What else can I say about her? Spoiled and well loved. I lost my other dog, Shadow, to parvo when she was still a puppy. By the time I found out what parvo was, it was too late for Shadow. Shadow was a chow mix, and very playfull and beautiful puppy girl. I had that one laying on my chest until her last breath, before I could even start treatment. But Miller had a small touch of it, and she got over that quickly. I am still saddened by the loss of Shadow, but I feel God made a choice for me. He knew Miller would be here to comfort me when I was sad. And be by my side when I was lonely. Want to play when I was bored. She would cuddle with me when I was cold. And she gave me a reason to straighten out my life and live when I had no reason to. She holds the biggest piece of my heart forever, and has truly been my angel by my side. She is more than missed. She is the love in my heart.

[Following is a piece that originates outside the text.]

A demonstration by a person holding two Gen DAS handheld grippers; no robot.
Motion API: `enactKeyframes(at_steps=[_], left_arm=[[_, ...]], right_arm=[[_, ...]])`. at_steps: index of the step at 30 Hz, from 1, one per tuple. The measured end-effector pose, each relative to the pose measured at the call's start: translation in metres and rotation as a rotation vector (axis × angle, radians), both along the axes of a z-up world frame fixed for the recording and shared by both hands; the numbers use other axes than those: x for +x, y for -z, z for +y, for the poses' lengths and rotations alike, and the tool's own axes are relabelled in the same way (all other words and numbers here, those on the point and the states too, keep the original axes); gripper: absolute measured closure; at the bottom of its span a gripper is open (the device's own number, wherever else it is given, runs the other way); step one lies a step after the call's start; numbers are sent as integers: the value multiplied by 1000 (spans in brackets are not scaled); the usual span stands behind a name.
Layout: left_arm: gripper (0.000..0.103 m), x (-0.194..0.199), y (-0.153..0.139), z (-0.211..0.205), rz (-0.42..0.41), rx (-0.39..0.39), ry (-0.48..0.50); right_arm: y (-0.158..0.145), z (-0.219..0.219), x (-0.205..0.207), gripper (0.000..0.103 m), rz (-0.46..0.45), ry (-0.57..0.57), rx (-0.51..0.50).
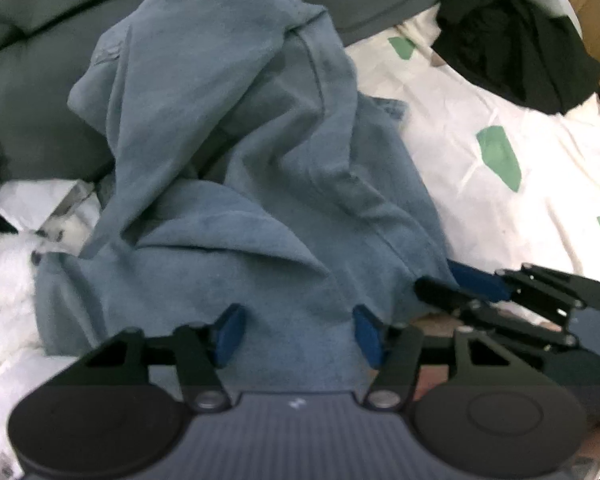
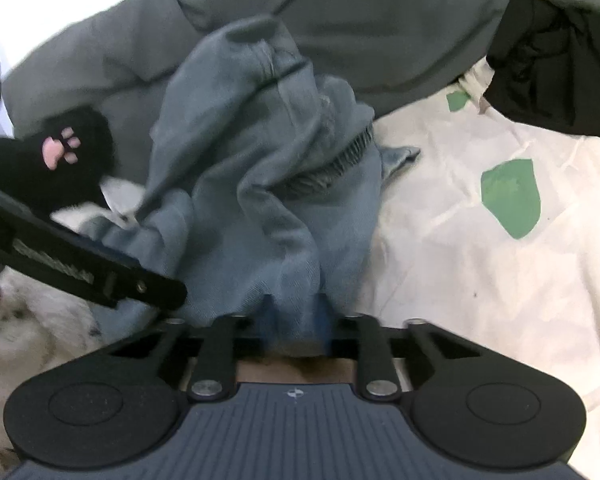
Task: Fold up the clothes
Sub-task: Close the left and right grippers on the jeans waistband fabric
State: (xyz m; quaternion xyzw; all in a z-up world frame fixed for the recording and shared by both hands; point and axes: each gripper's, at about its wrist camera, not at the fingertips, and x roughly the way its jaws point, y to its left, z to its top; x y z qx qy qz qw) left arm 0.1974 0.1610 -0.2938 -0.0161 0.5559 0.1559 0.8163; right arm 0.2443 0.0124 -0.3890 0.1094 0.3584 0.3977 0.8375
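Ahead of both my grippers, the blue garment (image 1: 236,152) lies crumpled on the patterned sheet (image 1: 500,200): soft, limp, light. My right gripper (image 2: 294,312) is clenched on its near hem; my left gripper (image 1: 296,332) straddles the hem, unclamped, where I'd grasp.

A crumpled blue-grey cotton garment (image 1: 236,168) is heaped on a white bedsheet with green patches (image 1: 500,184). The left gripper (image 1: 298,334) is held parted over its near edge, which is clamped by the right gripper (image 1: 440,284).
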Motion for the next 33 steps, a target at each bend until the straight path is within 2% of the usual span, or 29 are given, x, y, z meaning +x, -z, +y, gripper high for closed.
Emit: enactKeyframes(at_steps=[2, 4, 8, 10, 12, 13, 14, 15, 21, 22, 23, 33], left_arm=[[52, -1, 4, 0, 13, 17, 5], [55, 0, 6, -1, 30, 23, 13], [52, 4, 8, -1, 61, 33, 38], [52, 6, 10, 0, 76, 33, 45], [53, 7, 13, 1, 80, 34, 53], [62, 6, 13, 2, 78, 26, 57], [84, 6, 13, 3, 73, 11, 58], [90, 5, 12, 3, 69, 5, 65], [91, 1, -8, -4, 21, 18, 143], [100, -1, -14, -4, 10, 18, 158], [101, -2, -19, -5, 4, 15, 173], [101, -34, -74, -2, -40, -19, 218]], right_arm=[[-2, 3, -1, 92, 5, -16, 2], [-1, 13, -2, 87, 0, -34, -44], [8, 23, -3, 65, 14, -36, -115], [11, 25, -4, 63, 24, -48, -115], [11, 24, -5, 68, 30, -45, -107], [11, 23, -6, 75, 34, -44, -105], [11, 22, -7, 92, 36, -43, -107], [10, 19, -8, 95, 27, -40, -107], [-5, -2, -20, 99, 2, 1, -65], [-9, -5, -22, 99, -2, 7, -55], [-14, -8, -25, 99, -9, 11, -44], [-61, -22, -64, 100, -84, -1, 37]])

Miller has had a hysterectomy, partial mammectomy, and several tumors removed in her middle age. She was fed good quality dog food, but also cleaned our plates after us. She’s been healthy most of her life. In her 12th year, she developed mammory cancer, several tumors had appeared, and a few teeth have rotten. When I took her in to the vet, many tests were ran because of her age, and found an acquired heart murmur. Her blood work showed her other organs are functioning ok, and chest exrays showed a clear chest cavity. But the heart was basically backflowing because of the Mitral Valve not closing all the way. Too high of a risk for any operation, we tried medication to widen the blood vessels so the heart wouldn’t have to work so hard. And I prepared to make the worst decision of my entire life. I’ve never had to put a dog to sleep, and have always refused to do that. But I noticed Miller began to show signs of struggling to get around, and tire more quickly. The question was, when.
I was lucky to have spent the last week with her, giving in to her every desire. She got wet food, scraps, cheese and meat, chocolate cookies and ice cream. I got to snuggle with her, walk with her, and watch her lay in the grass for the last time. She got one good run after a cat on her last night, and collapsed trying to walk home. I saw the whole terrifying episode and was with her in her brush with death. I had no choice but to let her go, so we took her to the emergency clinic and had her put down. It was much harder than I thought it would be, and can’t go through that again. She passed in my arms, very peacefully just after midnight on May 22, 2007.
“I will never forget you Miller. You keep looking for me, and I will meet you again someday. I love you!”
The Most Loveable and Affectionate Animal I have ever, or will ever know!